# Looking for some anthias who or which store has it



## Rookie2013 (Jan 17, 2013)

As the title says I am looking to add some anthias in my tank. I am looking for a good specimen so let me know if anyone knows which store carries them. Thanks.


Sent from my iPhone using Tapatalk


----------



## 1MCp (Oct 2, 2016)

I've been to Big Al's at Steeles, Vaughan, and Mississauga in the past 2 weeks they all had some anthias. I was just at Mississauga today and they had some nice ones in varying sizes at reasonable prices

Sent from my SM-G935W8 using Tapatalk


----------



## Rookie2013 (Jan 17, 2013)

Yeah they have Dispair at 29.99 which is very reasonable...I will drop by tomorrow thanks


Sent from my iPhone using Tapatalk


----------



## 1MCp (Oct 2, 2016)

If you're willing to venture to my neck of the woods in Newmarket area they also have square backs as well at their Big Al's! Happy hunting 

Sent from my SM-G935W8 using Tapatalk


----------



## Rookie2013 (Jan 17, 2013)

1MCp said:


> If you're willing to venture to my neck of the woods in Newmarket area they also have square backs as well at their Big Al's! Happy hunting
> 
> Sent from my SM-G935W8 using Tapatalk


Lol I have a square back male in my tank they r awesome fish..Buy many thankd

Sent from my iPhone using Tapatalk


----------



## carl (Feb 11, 2010)

My wholesaler has these on last weeks list. Carberryi Anthias F	Nemanthias carberryi nqt $23.25 
Evansi Anthia	Pseudanthias evansi Nqt $39.75 
Square Back Anthia L - Male	Pseudanthias pleurotaenia Nqt $63 
Lyretail Anthia F	Pseudanthias squamipinnis Nqt $23.25 
Lyretail Anthia M	Pseudanthias squamipinnis Nqt $30
Purple Queen Anthia	Pseudanthias tuka Nqt $30 
Fat Head Anthia Serranocirrhites latus nqt $82.50 qt


----------



## cica (Feb 10, 2013)

1MCp said:


> I've been to Big Al's at Steeles, Vaughan, and Mississauga in the past 2 weeks they all had some anthias. I was just at Mississauga today and they had some nice ones in varying sizes at reasonable prices
> 
> Sent from my SM-G935W8 using Tapatalk


Are they juveniles or adult males? BA Scarborough has male dispars (I'm looking for juvenile dispar and queen). They also had male and female purple square ones.


----------



## 1MCp (Oct 2, 2016)

They had all sorts! Male, female, junior and old farts

Sent from my SM-G935W8 using Tapatalk


----------



## cica (Feb 10, 2013)

1MCp said:


> They had all sorts! Male, female, junior and old farts
> 
> Sent from my SM-G935W8 using Tapatalk


Thanks. I checked them out. The dispars were marked as males but they might be too young to be certain that they are already males.


----------



## Rookie2013 (Jan 17, 2013)

I picked up 2 bicolor male for $30 each...in addition to leebock's fairy wrasse and a six line wrasse. Forgot the blenny's real name. Will post pics tomorrow.

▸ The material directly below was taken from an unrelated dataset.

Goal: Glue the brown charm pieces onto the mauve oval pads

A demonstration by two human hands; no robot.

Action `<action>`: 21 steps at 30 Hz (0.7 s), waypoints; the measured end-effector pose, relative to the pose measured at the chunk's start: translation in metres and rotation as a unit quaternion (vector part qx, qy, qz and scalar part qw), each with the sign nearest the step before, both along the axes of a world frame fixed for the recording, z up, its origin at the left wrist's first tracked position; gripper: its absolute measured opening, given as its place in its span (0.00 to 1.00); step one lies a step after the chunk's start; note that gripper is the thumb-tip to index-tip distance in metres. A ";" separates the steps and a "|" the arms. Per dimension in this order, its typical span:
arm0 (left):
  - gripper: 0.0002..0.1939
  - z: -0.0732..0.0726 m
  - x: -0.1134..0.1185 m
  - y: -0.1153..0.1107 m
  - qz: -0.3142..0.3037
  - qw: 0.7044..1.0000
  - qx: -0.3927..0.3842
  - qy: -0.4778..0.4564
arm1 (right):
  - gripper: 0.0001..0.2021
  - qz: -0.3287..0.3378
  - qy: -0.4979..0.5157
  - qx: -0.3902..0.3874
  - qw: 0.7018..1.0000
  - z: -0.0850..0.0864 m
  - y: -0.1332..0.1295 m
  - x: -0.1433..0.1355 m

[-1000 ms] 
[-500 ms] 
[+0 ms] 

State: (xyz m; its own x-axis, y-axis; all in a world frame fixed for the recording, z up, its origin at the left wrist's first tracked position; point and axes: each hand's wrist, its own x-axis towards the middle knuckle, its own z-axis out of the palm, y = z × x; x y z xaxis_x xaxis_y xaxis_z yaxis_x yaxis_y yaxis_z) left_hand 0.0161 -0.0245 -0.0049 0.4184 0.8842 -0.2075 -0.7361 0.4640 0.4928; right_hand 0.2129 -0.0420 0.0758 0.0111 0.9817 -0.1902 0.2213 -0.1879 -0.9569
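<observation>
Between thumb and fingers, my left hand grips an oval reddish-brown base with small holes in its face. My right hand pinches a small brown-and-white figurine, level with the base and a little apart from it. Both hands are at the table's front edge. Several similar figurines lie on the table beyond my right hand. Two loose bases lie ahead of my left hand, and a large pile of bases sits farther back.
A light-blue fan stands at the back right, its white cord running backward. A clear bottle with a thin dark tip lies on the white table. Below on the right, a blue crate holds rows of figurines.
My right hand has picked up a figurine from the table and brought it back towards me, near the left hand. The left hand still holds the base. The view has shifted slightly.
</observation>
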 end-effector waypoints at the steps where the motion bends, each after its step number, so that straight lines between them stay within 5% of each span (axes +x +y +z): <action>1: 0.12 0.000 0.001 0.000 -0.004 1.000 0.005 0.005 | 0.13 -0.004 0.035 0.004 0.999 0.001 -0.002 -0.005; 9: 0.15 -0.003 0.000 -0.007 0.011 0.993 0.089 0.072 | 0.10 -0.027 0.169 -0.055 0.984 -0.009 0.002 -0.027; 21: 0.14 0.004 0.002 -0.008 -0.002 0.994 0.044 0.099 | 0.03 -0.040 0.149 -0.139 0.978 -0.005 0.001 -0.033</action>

Sent from my iPhone using Tapatalk


----------



## Crayon (Apr 13, 2014)

Hey everyone, just a suggestion when purchasing Anthias. Buy females. They stay as a harem and the dominant female will become male. The change happens very quickly after they are established in the tank so it won't take long for one Anthias to develop amazing male colouring. It will prevent aggression between the fish if you happen to purchase two males, as they will fight to establish dominance. If you buy males, one will become dominant and prevent the other males from having space in the tank. Sometimes it just means they get bullied into a corner, but mostly it will result in the death of the subdominant male.
Or, if you are going to buy a male, then buy at least two females at the same time. Spreads his attention around.


----------



## Rookie2013 (Jan 17, 2013)

Hi Crayon thanks for the info you are right about the anthias analogy. I bought them I guess out of impulse  cus they look a beauty and big Al's knocked down the price. I took chance just cus I have a 6ft tank with lots of rock work keeping my fingers crossed... Hoping for the best.

Sent from my iPhone using Tapatalk


----------



## Rookie2013 (Jan 17, 2013)

It's the Feng Blenny thru forgot the name earlier. Here are some pics of all the fishes except six line who is probably hiding in the sand somewhere going through the NTS(New Tank Syndrome )































Sent from my iPhone using Tapatalk


----------